(Saved entries)
------------

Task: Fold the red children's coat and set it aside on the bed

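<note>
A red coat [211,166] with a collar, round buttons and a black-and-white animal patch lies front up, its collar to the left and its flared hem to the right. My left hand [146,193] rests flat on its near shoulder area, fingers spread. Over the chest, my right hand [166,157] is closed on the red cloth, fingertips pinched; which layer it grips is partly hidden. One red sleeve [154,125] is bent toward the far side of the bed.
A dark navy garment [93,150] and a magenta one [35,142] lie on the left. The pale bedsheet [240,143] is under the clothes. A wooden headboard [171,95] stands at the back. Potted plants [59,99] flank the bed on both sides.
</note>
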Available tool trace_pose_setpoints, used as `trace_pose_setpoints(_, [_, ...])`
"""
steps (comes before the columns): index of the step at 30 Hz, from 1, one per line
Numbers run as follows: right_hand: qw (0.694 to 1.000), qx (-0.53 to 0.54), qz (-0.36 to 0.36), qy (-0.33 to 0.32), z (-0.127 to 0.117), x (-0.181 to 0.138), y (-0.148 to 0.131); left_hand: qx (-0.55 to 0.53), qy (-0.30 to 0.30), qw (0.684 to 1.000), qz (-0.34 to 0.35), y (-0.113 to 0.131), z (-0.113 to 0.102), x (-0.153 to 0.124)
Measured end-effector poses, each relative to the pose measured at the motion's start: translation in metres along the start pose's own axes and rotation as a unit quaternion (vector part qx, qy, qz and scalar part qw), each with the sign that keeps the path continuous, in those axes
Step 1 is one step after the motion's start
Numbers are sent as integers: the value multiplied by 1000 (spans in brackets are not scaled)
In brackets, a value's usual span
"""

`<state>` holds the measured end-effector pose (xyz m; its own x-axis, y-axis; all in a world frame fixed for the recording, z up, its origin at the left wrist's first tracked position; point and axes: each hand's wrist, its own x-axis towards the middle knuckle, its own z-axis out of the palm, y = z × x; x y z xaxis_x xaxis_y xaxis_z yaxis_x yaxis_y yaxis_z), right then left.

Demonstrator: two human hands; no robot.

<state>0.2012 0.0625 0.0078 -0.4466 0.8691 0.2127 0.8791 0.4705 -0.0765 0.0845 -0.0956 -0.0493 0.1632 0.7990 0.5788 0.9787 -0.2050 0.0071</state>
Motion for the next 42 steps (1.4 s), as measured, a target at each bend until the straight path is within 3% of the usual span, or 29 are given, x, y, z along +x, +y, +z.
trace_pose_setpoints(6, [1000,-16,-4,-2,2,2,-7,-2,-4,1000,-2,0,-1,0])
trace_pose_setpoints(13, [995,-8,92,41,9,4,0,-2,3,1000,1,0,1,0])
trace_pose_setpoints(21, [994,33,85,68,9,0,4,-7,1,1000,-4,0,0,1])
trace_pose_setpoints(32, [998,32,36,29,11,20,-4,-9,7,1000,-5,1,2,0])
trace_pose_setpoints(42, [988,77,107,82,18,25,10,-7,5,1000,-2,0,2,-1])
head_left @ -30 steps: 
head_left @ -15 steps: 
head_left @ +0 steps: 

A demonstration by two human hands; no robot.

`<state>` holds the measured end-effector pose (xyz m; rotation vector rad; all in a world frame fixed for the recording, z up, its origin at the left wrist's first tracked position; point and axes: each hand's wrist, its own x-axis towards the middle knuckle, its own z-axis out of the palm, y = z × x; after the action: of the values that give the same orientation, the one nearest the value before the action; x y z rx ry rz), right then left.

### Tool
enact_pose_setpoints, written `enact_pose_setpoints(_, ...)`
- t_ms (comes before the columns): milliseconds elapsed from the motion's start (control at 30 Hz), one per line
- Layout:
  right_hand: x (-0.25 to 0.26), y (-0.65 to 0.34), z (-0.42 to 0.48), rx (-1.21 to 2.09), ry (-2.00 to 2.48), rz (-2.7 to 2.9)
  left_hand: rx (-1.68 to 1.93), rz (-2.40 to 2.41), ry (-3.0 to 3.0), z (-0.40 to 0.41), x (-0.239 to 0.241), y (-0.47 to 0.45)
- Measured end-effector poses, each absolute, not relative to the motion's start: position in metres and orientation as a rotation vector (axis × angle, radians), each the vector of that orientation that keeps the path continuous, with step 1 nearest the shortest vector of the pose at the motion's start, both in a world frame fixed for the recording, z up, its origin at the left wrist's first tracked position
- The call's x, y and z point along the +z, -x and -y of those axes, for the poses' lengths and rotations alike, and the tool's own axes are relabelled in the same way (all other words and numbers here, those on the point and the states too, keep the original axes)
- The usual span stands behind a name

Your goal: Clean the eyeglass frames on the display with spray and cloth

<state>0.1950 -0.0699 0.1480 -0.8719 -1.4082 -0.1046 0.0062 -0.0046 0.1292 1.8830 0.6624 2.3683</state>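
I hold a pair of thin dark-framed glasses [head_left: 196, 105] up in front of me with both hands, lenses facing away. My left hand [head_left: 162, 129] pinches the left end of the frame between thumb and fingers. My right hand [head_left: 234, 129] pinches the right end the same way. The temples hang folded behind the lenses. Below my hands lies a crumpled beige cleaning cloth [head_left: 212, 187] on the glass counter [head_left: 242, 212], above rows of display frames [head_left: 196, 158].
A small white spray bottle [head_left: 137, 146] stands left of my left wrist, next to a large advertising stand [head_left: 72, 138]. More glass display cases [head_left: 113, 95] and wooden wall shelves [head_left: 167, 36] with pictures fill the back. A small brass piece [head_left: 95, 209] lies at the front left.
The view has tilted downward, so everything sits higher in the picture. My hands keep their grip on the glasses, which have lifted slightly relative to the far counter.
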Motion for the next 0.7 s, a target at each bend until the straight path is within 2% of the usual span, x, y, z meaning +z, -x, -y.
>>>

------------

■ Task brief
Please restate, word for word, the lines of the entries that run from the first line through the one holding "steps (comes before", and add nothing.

■ Exercise result
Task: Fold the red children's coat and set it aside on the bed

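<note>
A red coat [211,166] with a collar, round buttons and a black-and-white animal patch lies front up, its collar to the left and its flared hem to the right. My left hand [146,193] rests flat on its near shoulder area, fingers spread. Over the chest, my right hand [166,157] is closed on the red cloth, fingertips pinched; which layer it grips is partly hidden. One red sleeve [154,125] is bent toward the far side of the bed.
A dark navy garment [93,150] and a magenta one [35,142] lie on the left. The pale bedsheet [240,143] is under the clothes. A wooden headboard [171,95] stands at the back. Potted plants [59,99] flank the bed on both sides.
</note>
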Available tool trace_pose_setpoints, used as `trace_pose_setpoints(_, [_, ...])`
"""
steps (comes before the columns): index of the step at 30 Hz, from 1, one per line

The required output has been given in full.